● Work to complete
Write out every line below that includes the word "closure".
======== Provided records
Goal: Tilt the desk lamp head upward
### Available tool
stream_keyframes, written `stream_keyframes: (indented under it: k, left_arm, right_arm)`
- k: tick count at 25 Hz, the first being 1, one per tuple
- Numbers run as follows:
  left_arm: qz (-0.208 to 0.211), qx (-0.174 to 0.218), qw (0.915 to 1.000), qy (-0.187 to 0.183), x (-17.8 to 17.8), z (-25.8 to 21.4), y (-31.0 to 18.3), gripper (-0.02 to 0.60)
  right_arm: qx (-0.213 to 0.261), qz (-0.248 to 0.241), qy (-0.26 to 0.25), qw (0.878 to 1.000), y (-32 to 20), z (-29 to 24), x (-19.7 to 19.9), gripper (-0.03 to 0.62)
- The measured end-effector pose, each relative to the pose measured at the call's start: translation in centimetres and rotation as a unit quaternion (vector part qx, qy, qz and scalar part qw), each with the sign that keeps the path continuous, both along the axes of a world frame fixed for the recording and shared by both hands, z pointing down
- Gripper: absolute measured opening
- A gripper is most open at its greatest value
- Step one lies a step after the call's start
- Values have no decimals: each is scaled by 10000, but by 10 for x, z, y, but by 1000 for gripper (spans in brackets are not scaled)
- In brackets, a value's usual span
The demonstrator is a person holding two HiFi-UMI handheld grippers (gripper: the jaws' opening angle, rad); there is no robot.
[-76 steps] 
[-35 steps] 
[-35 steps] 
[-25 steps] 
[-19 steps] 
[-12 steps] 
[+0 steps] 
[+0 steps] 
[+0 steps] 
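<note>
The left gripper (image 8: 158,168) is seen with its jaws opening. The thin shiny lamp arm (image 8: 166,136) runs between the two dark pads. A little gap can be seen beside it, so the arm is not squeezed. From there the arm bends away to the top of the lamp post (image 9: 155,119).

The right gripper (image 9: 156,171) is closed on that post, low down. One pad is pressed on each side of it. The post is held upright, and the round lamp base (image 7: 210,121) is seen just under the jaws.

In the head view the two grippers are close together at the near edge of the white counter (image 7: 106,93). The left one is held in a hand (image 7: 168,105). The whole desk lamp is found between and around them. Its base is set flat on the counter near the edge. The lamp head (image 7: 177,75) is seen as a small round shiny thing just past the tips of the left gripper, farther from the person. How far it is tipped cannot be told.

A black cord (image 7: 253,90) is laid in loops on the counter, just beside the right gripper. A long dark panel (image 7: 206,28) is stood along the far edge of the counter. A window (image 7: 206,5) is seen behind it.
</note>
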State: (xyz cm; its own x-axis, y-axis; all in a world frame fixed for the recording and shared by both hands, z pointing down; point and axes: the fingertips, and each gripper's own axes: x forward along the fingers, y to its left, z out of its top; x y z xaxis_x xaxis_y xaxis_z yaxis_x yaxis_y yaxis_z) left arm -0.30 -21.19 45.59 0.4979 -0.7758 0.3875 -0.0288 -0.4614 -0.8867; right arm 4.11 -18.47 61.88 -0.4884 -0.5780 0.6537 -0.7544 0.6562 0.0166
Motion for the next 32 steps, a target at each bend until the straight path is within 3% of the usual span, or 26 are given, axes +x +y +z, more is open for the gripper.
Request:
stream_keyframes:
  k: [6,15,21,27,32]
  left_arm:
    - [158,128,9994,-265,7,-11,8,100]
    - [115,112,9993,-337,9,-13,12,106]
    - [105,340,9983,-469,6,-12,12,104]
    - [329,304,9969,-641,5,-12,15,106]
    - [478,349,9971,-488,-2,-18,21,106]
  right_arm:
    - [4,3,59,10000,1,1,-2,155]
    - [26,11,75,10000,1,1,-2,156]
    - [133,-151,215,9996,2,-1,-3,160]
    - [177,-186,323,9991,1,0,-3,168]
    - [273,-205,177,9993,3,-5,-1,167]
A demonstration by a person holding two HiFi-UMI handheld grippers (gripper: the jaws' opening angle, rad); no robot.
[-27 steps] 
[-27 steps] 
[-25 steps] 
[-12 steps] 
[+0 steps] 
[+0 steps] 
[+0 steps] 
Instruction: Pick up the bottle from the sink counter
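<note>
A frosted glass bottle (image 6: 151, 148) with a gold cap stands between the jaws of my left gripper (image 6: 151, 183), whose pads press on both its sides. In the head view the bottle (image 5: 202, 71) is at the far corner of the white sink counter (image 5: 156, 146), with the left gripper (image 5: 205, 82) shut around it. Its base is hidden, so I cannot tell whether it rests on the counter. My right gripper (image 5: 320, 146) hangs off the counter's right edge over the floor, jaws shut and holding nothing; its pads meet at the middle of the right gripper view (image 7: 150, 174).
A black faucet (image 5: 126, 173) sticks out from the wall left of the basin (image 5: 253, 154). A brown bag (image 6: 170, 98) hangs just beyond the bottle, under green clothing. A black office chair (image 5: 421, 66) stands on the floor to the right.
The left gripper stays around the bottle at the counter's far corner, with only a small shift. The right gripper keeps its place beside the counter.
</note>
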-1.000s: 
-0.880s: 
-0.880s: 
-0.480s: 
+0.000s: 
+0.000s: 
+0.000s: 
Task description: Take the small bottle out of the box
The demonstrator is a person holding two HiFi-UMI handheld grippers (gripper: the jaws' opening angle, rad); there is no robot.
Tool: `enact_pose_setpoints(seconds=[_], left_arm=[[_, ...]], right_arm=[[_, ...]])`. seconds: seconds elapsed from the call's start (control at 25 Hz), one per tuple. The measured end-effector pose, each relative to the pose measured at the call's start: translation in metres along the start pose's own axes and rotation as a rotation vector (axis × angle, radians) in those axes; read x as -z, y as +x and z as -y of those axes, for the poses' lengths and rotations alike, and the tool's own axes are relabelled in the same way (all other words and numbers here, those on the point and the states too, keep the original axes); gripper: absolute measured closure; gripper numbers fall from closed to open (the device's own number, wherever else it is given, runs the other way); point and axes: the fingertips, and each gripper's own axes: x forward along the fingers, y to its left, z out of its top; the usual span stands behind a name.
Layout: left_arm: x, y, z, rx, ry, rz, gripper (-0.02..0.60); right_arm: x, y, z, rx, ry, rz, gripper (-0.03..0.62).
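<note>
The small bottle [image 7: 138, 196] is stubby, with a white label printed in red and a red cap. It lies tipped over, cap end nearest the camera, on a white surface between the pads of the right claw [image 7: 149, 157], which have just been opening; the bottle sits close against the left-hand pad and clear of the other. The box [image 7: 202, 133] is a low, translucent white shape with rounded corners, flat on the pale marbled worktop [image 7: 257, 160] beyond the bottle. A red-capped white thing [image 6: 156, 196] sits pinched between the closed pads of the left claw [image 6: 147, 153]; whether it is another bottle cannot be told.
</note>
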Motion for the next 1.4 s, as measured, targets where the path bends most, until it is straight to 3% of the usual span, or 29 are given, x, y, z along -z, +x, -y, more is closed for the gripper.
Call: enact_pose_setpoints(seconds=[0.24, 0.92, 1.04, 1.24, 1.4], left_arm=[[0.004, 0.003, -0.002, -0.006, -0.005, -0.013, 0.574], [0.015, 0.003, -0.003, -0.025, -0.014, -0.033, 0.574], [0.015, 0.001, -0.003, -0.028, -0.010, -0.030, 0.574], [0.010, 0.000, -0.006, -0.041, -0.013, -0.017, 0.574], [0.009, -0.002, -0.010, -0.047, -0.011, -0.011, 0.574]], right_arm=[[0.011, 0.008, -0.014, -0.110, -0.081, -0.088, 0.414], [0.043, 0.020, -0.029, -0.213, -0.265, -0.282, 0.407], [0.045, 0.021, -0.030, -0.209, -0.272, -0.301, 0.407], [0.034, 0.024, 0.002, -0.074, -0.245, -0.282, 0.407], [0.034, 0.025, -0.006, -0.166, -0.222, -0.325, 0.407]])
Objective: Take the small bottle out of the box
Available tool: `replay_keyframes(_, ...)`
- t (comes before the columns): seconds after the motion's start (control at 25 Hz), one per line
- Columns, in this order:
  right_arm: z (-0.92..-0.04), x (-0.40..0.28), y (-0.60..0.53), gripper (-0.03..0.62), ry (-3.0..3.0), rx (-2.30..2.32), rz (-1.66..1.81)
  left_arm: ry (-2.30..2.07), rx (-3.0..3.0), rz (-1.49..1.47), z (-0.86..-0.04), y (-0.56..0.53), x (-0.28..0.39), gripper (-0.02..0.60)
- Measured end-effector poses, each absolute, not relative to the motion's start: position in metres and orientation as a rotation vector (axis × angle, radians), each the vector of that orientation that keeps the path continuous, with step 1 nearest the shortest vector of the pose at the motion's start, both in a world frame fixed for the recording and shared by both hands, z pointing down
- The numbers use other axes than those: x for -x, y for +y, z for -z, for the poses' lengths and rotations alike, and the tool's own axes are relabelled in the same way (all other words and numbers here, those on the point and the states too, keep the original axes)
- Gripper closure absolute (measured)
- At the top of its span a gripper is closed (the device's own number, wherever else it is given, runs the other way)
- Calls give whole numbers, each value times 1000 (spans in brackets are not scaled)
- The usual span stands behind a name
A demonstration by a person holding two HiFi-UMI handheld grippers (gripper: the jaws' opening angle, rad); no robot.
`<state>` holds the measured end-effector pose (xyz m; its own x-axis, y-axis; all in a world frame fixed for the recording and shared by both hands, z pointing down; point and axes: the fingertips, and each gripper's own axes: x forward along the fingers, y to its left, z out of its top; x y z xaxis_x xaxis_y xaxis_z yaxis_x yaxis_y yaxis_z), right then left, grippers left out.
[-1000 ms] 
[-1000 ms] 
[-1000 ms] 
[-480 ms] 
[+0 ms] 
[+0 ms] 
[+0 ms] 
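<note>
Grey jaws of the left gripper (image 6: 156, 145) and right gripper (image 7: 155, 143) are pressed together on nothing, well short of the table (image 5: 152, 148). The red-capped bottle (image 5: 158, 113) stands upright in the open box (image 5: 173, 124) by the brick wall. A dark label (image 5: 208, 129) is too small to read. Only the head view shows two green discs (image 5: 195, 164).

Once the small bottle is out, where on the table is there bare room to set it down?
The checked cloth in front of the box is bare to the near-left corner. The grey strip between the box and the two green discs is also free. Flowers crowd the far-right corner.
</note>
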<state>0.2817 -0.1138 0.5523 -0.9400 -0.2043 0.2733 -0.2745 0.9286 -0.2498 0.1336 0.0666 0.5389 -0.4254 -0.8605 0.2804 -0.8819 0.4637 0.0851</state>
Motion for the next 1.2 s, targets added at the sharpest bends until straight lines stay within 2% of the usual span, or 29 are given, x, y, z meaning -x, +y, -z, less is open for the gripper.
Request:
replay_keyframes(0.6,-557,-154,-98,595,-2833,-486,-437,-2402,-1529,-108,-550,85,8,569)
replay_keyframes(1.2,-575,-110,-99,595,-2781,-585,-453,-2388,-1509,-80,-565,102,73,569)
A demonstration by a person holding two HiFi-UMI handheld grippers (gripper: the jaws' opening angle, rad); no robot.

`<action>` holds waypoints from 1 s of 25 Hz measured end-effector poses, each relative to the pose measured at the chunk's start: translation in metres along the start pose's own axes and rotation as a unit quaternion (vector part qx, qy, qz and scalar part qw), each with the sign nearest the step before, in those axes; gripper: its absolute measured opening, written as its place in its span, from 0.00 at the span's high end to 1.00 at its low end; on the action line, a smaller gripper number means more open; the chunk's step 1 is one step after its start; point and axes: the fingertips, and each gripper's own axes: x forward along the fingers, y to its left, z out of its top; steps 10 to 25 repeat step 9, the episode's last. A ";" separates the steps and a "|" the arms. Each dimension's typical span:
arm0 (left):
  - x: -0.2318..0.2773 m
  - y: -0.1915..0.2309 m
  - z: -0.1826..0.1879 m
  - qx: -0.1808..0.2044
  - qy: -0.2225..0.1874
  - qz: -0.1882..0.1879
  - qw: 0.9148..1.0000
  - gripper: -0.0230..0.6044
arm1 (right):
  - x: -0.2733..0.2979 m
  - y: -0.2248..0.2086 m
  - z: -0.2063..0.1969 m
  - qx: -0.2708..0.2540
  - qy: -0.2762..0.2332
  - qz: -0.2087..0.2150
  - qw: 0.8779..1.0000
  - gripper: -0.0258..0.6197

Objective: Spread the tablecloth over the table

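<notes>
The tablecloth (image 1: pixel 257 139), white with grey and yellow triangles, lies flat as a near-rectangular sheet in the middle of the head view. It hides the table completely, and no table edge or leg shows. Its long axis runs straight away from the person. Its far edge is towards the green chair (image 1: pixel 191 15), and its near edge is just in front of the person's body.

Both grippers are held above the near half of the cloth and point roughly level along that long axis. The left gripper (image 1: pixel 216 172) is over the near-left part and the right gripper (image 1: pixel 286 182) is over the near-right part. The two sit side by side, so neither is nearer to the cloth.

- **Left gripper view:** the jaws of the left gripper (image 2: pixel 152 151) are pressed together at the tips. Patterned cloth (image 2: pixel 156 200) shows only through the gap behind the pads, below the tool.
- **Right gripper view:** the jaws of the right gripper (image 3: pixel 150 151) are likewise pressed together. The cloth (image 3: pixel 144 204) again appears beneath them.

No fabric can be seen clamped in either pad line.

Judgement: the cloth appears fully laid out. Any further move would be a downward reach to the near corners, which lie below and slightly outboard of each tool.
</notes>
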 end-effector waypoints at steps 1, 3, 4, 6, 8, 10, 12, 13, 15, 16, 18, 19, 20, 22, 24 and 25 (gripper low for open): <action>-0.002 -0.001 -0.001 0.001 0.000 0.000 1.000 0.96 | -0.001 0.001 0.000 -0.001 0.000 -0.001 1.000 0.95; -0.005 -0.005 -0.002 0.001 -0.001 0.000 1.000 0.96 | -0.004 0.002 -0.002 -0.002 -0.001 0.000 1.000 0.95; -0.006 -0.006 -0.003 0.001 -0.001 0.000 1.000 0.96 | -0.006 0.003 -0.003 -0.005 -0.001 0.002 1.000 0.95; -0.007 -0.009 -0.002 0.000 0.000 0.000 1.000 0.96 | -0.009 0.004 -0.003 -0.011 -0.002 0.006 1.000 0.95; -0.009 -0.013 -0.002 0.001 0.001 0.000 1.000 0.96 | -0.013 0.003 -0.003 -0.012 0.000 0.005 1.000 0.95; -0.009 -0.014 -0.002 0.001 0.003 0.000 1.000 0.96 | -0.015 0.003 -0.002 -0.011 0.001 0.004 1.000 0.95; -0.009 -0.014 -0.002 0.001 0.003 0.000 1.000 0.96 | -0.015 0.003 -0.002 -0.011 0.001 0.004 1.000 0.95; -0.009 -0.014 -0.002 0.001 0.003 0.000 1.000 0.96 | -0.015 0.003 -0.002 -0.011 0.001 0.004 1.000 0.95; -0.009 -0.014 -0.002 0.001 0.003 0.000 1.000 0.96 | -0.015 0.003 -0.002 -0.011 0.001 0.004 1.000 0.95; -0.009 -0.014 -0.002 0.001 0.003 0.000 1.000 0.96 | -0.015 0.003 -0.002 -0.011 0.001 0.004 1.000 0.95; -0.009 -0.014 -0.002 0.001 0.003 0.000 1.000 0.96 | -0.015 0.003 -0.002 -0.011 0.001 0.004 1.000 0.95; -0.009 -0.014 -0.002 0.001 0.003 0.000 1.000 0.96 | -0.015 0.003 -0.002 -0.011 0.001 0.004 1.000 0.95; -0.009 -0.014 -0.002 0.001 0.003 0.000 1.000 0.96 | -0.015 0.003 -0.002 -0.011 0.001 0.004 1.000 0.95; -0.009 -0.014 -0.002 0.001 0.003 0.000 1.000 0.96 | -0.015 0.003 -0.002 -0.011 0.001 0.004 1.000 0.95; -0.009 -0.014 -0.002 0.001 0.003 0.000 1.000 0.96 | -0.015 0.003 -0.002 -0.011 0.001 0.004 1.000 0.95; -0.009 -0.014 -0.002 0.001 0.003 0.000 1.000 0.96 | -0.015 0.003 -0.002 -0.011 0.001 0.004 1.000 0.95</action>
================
● Reply
Tool: `enact_pose_setpoints(seconds=[_], left_arm=[[_, ...]], right_arm=[[_, ...]])`. seconds: seconds elapsed from the call's start (control at 25 Hz), one per tuple. The measured end-effector pose, each relative to the pose measured at the call's start: translation in metres along the start pose's own axes and rotation as a rotation vector (axis × angle, radians) in those axes; read x as -z, y as +x and z as -y of those axes, for the poses' lengths and rotations alike, and the tool's own axes are relabelled in the same way (all other words and numbers here, those on the point and the states too, keep the original axes); gripper: absolute measured closure; gripper numbers fall from closed to open (the device's own number, wherever else it is given, runs the other way); point and axes: the fingertips, and each gripper's own axes: x forward along the fingers, y to its left, z out of its top; the usual span stands behind a name.
- Gripper closure absolute (measured)

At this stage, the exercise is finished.